Following are some methods that can help improve the data quality and end-user experience:
- Patch reports: allow the collectors to report patches applied to their source code; this can avoid reporting false positives by effectively
grep -v
'ing a list of patched CVEs from the processor output - Snoozes: let users snooze certain CVEs, in the sense of not reporting them for a period of time or indefinitely; this can avoid reporting false positives consecutively
- Edits: some times the quality of the vulnerability database is subpar, missing information, or containing incorrect information; allowing edits to existing CVEs or creating new CVEs can improve the quality of matching and reports
The cpe2cve vulnerability processor
Using the cpe2cve vulnerability processor is pretty straightforward, but it's worth highlighting a few things:
- The quality of the vulnerability matching (CVE) results depend entirely on the quality of the CPE inventory and the vulnerability database being used (garbage in -> garbage out)
- Using specialized vulnerability databases for specific inventories can increase the quality of the results
- Processing one CPE alone may not yield all vulnerabilities; CVE databases use conditional logic (expressions) to match CPEs: if A and B or C
- Processing inventories from hosted software collectors generally process each CPE individually and does not account for their dependencies; putting that data together is not part of nvdtools
- Processing inventories from installed or running software collectors yield better results when all CPEs are grouped and processed in one batch; ideally with an operating system CPE (cpe:/o) in addition to all packages (cpe:/a)

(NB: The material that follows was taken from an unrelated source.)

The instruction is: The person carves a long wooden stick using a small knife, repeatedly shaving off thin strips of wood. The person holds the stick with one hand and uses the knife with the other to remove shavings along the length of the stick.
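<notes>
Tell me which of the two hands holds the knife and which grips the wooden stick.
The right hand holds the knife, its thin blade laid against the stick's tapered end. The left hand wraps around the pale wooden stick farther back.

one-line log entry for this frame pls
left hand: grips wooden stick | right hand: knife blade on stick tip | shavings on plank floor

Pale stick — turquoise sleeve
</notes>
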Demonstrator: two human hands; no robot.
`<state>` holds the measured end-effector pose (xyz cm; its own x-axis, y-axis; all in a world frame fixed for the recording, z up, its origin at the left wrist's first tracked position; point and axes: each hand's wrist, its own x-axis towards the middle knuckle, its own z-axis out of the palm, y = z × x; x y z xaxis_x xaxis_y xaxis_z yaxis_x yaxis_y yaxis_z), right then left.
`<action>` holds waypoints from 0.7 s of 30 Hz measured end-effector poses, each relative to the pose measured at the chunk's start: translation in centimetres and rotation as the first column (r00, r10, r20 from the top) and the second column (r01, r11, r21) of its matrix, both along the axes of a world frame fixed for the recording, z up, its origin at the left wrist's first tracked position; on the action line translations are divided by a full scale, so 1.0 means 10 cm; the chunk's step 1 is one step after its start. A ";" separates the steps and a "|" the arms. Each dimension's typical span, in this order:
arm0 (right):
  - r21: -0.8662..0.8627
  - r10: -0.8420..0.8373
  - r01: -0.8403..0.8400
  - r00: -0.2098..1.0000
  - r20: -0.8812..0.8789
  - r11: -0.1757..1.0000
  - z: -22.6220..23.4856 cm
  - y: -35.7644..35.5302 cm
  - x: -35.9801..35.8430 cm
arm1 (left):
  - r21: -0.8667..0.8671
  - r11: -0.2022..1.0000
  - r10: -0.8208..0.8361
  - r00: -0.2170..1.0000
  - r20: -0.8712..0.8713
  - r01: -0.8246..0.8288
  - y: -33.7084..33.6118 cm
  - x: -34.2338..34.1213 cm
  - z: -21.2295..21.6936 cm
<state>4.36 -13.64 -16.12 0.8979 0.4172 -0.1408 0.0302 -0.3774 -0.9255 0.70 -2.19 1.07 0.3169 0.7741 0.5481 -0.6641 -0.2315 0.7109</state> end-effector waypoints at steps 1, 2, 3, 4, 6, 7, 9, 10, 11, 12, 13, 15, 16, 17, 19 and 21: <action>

- Consider whether you really need to process inventories from installed and running software using cpe2cve: this can be expensive depending on the size of your fleet; you may want to start by simply matching CPEs back to your hosted software inventories
- Use patching information, snoozes, and edits on top of the CVE database - in pre or post processing stages - to avoid false positives and consecutive false positives resulting in anger and disappointment from your users
- Use the metadata from collectors to build high quality reports for their maintainers, present data that know about (their own package names, not CPEs)
All the collector examples in previous sections put their generated CPE (or comma-separated list of CPEs) in the first column of their output. Their output has tab-separated columns. Those are also the default delimiters for the cpe2cve input (check --help).
With the examples above, an execution of the CVE processor could take CPE(s) from column 1 of the input, and insert CVE in the same column, pushing the original input one column forward:
cat inventory.csv | cpe2cve -cpe=1 -cve=1 /tmp/nvd/*.json.gz
Check out the --help flag for all options related to input and output delimiters, lists, caching, and extra columns you may want to add to the output, such as CVSS score and CWE of each CVE.